• _Goal of the exercise_: Please copy each line of the listing below in which the word "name" appears.

• _Given records_:
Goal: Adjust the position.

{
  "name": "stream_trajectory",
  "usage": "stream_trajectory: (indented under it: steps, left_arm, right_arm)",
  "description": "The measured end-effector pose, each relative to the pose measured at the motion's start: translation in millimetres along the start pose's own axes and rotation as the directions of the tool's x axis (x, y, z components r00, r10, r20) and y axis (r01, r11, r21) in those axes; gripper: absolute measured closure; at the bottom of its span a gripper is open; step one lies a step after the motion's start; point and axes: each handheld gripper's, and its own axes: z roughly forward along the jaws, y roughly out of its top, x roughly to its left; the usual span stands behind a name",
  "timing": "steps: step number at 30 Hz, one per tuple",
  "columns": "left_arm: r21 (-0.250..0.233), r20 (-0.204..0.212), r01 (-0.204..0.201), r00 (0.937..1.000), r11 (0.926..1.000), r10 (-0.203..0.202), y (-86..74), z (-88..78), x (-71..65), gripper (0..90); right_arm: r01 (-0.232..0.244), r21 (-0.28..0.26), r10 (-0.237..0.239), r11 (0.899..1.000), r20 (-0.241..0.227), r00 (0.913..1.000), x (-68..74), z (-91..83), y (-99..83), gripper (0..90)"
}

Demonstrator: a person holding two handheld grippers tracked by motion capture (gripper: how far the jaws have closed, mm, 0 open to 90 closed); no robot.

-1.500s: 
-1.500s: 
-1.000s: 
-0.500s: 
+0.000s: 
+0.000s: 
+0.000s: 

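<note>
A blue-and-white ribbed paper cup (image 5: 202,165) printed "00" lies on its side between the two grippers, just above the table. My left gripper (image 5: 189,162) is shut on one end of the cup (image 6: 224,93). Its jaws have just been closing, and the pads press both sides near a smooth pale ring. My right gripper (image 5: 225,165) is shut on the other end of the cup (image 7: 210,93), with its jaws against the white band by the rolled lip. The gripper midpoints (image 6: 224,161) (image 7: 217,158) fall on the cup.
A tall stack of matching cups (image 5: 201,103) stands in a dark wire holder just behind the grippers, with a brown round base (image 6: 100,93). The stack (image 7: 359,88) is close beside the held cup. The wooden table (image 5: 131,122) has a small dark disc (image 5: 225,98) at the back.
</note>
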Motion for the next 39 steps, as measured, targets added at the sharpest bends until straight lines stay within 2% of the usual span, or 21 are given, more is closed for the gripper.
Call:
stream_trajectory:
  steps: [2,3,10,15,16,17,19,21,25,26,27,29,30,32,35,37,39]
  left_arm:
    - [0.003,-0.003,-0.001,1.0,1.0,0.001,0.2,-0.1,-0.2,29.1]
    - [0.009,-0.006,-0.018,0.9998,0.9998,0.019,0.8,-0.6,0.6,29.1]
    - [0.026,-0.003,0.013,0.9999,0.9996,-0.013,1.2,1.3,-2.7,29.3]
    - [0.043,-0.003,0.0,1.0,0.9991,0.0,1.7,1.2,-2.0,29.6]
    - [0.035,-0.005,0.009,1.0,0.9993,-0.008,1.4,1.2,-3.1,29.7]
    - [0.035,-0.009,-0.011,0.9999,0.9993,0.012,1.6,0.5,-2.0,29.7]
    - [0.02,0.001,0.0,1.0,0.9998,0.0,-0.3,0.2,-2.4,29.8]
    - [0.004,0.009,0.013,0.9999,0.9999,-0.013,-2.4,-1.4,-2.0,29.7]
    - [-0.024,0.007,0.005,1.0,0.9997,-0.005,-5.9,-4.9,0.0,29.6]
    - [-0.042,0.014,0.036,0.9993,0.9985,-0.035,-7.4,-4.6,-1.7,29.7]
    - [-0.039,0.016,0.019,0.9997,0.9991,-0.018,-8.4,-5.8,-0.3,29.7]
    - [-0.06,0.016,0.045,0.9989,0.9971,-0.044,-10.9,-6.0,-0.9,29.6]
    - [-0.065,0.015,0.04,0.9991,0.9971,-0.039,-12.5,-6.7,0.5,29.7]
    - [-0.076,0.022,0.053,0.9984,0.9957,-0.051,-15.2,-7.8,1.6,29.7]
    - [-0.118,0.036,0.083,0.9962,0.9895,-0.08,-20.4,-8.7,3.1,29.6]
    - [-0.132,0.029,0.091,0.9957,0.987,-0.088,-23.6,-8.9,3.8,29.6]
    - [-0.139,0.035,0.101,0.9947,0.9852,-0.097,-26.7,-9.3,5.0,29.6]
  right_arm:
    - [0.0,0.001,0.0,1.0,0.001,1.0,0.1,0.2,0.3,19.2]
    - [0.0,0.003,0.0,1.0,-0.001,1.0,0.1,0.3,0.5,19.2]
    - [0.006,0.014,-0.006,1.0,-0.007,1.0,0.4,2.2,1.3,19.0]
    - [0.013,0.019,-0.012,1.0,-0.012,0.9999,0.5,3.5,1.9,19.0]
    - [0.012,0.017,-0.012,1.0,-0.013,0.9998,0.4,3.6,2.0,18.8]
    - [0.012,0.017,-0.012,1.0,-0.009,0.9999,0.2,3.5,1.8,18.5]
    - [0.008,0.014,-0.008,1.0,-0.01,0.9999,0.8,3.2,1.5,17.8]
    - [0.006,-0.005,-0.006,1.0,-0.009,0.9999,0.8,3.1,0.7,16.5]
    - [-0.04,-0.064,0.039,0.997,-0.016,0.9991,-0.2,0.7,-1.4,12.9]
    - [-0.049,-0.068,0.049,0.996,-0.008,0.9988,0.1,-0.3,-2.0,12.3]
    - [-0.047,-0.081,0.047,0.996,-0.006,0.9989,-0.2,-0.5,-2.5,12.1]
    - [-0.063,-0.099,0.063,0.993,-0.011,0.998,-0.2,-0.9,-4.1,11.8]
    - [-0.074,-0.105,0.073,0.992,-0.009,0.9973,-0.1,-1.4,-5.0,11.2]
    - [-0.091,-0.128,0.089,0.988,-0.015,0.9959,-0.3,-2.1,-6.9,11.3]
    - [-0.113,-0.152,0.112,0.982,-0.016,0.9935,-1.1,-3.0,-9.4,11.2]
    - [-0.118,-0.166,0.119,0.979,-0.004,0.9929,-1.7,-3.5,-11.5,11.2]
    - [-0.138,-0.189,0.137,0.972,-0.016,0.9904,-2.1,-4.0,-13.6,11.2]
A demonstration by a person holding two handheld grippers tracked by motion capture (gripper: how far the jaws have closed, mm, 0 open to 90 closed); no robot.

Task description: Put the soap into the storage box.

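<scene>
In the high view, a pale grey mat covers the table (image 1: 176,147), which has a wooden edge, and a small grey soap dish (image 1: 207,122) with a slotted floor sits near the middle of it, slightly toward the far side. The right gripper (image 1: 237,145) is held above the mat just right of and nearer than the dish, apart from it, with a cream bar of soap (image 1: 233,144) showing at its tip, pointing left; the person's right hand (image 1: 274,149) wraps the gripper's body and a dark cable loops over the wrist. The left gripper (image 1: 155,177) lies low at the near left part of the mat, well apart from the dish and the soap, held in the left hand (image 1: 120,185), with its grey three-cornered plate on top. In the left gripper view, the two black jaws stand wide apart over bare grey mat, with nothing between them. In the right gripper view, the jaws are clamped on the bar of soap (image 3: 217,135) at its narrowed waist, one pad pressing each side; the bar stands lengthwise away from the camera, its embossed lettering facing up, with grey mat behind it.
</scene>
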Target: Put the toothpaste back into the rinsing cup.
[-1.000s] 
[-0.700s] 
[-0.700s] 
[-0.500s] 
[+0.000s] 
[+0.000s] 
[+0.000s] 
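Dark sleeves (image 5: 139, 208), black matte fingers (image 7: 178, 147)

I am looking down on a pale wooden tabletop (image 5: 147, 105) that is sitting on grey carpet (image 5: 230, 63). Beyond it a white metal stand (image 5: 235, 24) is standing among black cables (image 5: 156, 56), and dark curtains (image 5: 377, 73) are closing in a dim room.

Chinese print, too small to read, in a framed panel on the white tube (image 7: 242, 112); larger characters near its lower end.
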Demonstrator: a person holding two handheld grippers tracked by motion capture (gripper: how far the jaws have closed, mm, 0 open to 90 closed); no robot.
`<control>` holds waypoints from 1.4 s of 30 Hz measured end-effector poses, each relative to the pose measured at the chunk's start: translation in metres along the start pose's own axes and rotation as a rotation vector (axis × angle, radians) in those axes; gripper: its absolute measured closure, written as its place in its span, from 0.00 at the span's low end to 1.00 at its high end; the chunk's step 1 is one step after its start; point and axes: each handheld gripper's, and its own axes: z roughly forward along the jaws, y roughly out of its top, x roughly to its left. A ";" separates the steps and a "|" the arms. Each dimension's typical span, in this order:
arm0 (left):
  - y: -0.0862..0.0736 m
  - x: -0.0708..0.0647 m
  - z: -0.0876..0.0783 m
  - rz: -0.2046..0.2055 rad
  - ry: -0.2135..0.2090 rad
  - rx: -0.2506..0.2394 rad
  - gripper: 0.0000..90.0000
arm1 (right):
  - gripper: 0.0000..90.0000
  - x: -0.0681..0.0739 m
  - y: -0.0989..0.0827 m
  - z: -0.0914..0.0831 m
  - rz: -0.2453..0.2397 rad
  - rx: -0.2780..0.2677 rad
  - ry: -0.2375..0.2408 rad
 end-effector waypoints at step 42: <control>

• _Task output_:
  "name": "stream_trajectory",
  "description": "The measured end-effector pose, each relative to the pose measured at the motion's start: translation in millimetres along the start pose's own axes and rotation as the directions of the tool's x axis (x, y, z components r00, r10, r20) and y axis (r01, r11, r21) in those axes; gripper: absolute measured closure; at the bottom of its span a gripper is open; step one lies a step after the motion's start; point and axes: each handheld gripper's, and its own axes: z roughly forward along the jaws, y roughly out of its top, x roughly to its left; the usual span stands behind a name",

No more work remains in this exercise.